Non voglio mura, nemmeno metaforiche, attorno alla mia città, perché se è vero che è essa stessa ad influenzare i suoi abitanti, allora significherebbe che persino il cittadino avrebbe un ammasso di mattoni e cemento attorno al suo cervello: una gabbia che blocchi i pensieri e la visuale, che ci faccia chiudere in noi stessi e non ci faccia scoprire cosa c’è più in là del nostro naso.

«Le città come i sogni sono costruite di desideri e di paure.» Disse Italo Calvino.

Ebbene, io vorrei che i giovani di Carbonia pendessero più sui desideri che sulle paure. Il più grande augurio che ci si possa fare è che la nostra città questi desideri li accolga e dia loro una speranza di avveramento. Chiedo troppo? Forse, ma tentar non nuoce.

Se è vero che i giovani sono il futuro, non facciamoli scappare. Non parlo di legarli con una grossa fune per costringerli a stare qui, ma sarebbe bello fare in modo che non abbiano la necessità di andarsene. Nessuno dovrebbe avere l’obbligo di spostarsi dal proprio luogo di nascita per motivazioni che non siano il proprio piacere personale e la conoscenza di cibo, scenari, lingue e persone diverse.

Diamo ai giovani una città dove possano sfogare le loro passioni, dove possano esprimere la propria arte.
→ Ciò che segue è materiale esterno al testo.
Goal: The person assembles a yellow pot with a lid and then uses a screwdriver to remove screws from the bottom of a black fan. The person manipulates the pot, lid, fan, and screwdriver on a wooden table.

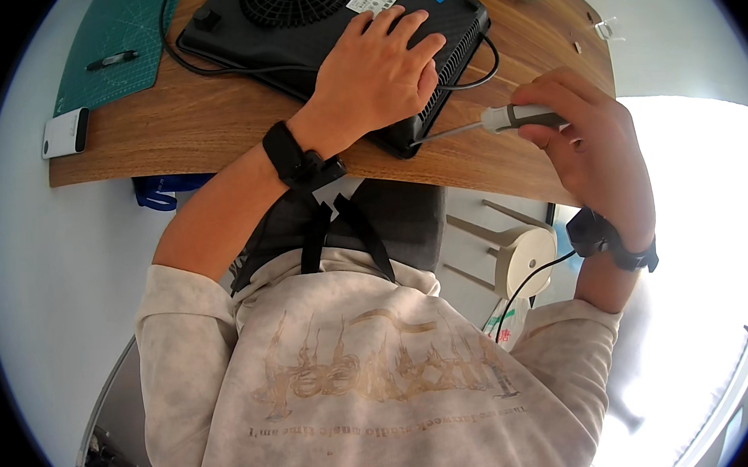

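Note:
A black induction cooktop (238,49) lies underside up on the wooden table, its round fan grille (298,0) and stuck-on labels showing. My left hand (377,79) rests flat on it, fingers spread, near its right side. In my right hand (595,143) is a screwdriver (497,120) with a grey and white handle, gripped with the fingers closed round it. The thin shaft points left, and its tip meets the cooktop's near right corner. Whether the tip sits in a screw is too small to tell.
The cooktop's black cord (210,70) loops along its left side. On the table (155,148) lie a green cutting mat (125,86) with a black pen (112,60), and a small white box (65,134) at the edge. A beige stool (526,263) stands below, right.

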Available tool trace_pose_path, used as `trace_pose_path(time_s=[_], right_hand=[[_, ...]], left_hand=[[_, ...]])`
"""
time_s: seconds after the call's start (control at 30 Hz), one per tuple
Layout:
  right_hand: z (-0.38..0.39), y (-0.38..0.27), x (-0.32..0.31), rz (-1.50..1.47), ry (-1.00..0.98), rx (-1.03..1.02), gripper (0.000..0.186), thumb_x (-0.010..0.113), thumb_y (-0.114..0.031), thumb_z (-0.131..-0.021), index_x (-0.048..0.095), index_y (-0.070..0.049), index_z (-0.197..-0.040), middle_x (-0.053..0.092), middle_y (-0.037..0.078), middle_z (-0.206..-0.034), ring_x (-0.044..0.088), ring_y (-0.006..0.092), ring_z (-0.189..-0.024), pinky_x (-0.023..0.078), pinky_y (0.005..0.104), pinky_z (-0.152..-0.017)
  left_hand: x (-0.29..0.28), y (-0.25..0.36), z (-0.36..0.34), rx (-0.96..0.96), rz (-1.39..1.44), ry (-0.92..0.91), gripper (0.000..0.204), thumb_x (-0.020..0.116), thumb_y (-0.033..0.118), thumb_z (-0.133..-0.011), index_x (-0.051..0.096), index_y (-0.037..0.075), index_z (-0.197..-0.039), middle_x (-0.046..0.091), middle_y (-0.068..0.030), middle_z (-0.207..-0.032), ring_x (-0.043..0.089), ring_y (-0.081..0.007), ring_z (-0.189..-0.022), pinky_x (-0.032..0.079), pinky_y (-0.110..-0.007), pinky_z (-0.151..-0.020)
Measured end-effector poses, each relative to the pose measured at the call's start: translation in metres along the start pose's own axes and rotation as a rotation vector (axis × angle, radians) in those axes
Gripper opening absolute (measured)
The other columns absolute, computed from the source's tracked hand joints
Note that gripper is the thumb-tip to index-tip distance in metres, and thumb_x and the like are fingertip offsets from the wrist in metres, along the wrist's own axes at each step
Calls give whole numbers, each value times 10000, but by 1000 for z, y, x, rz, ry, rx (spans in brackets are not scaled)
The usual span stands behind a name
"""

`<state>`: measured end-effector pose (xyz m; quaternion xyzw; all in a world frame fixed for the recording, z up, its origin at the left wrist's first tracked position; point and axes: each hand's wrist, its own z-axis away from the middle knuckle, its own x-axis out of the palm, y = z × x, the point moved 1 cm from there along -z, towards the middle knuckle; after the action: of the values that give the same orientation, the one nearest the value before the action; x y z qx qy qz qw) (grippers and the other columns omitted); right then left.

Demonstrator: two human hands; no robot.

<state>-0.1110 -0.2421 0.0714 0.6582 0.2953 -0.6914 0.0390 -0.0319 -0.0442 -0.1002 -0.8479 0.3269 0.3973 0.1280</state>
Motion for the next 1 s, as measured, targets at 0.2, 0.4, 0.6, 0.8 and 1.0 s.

Abbiamo bisogno di ballare, cantare, suonare, dipingere, fotografare, leggere e placare la nostra insaziabile fame di sapere: lasciatecelo fare!

«Desideri e paure.» Maledette paure! In fondo a che servono?

Abbiamo bisogno di tutto per far crescere la nostra città, ma non di avere paura. Non lasciamoci imbrogliare da chi crea un finto nemico con slogan vecchi quasi di un secolo per intimorirci.

La nostra è una città che ne ha viste tante nonostante la sua giovane età e noi cittadini, giovani e vecchi, dovremmo impegnarci nel formare una rete che non possa essere spezzata da sciacalli con la cravatta che hanno il solo scopo di fomentare l’odio tra ultimi e penultimi.
«L’odio è una reazione automatica alla paura» diceva Graham Green, e una “Città per la Pace” come Carbonia non ha certamente bisogno né di uno né dell’altra.

È solo questo che una giovane donna augura alla sua città: che possa vivere serena, che possa confrontarsi con altre realtà senza essere ostile e senza pregiudizi, che i suoi cittadini possano realizzarsi all’interno del suo territorio e non vogliano abbandonarlo, ma sopratutto che ognuno sia libero di manifestare per i propri diritti e le proprie libertà e che diffidi da coloro che vogliono diffondere un’intolleranza che non le appartiene e di cui non ha bisogno.